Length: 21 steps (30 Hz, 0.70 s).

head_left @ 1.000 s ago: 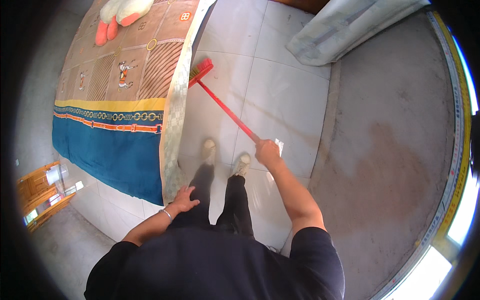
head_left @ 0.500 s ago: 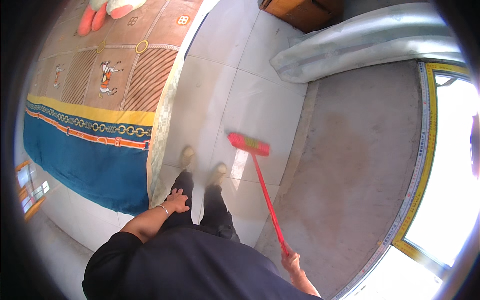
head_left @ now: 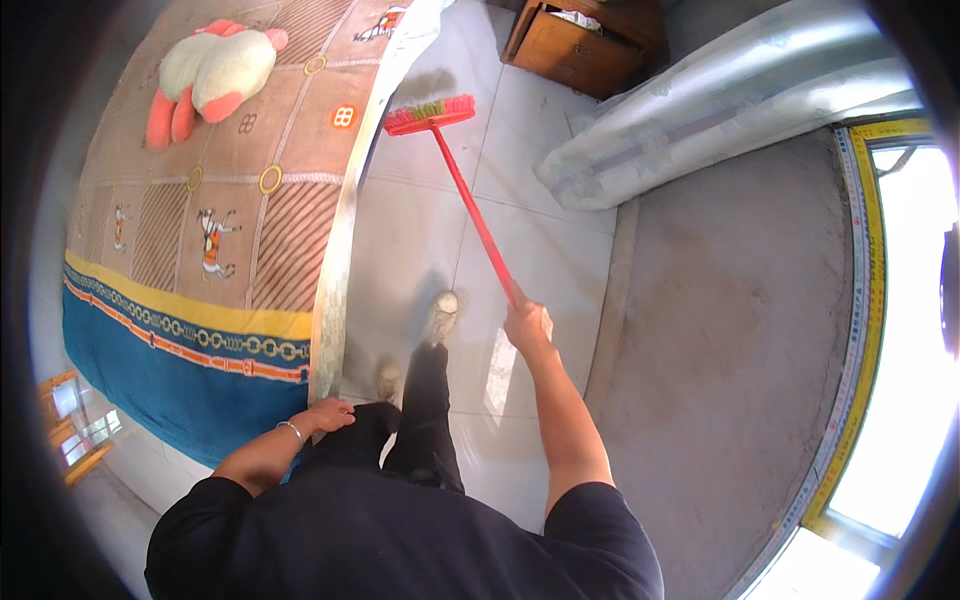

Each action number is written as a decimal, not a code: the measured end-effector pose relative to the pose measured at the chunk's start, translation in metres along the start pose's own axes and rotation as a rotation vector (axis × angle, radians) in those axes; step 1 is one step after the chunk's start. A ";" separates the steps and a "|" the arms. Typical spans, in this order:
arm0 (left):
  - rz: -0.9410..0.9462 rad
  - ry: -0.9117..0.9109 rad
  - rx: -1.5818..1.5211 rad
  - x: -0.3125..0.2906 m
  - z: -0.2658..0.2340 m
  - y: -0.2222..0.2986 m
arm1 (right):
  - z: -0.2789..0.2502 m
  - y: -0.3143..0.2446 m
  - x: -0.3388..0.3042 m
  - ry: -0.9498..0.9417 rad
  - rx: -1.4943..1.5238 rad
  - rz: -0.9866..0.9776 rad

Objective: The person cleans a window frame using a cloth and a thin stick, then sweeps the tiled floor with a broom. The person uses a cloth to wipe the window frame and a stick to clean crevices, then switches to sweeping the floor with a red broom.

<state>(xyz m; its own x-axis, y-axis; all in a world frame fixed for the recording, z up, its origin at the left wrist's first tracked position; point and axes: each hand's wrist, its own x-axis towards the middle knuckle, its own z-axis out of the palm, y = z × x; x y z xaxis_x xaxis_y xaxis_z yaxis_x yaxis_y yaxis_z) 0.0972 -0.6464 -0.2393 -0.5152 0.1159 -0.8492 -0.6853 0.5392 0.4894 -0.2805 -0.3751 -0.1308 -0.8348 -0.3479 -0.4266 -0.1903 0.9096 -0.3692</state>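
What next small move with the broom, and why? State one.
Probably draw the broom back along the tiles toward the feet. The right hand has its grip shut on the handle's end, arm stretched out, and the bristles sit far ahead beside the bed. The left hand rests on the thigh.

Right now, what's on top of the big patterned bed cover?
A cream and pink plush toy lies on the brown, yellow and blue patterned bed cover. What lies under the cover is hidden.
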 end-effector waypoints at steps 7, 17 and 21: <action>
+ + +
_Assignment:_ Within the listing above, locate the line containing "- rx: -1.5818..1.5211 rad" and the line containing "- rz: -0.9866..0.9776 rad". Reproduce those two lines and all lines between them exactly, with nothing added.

_Finished task:_
  - rx: -1.5818..1.5211 rad
  - x: -0.3125..0.2906 m
  - z: -0.2658..0.2340 m
  - y: -0.2222..0.2986 m
arm1 (right):
  - z: -0.2789..0.2502 m
  - y: -0.3143..0.2446 m
  - x: -0.3388..0.3042 m
  - ry: -0.9498..0.9417 rad
  - rx: -1.4943..1.5238 rad
  - rz: -0.9866..0.9776 rad

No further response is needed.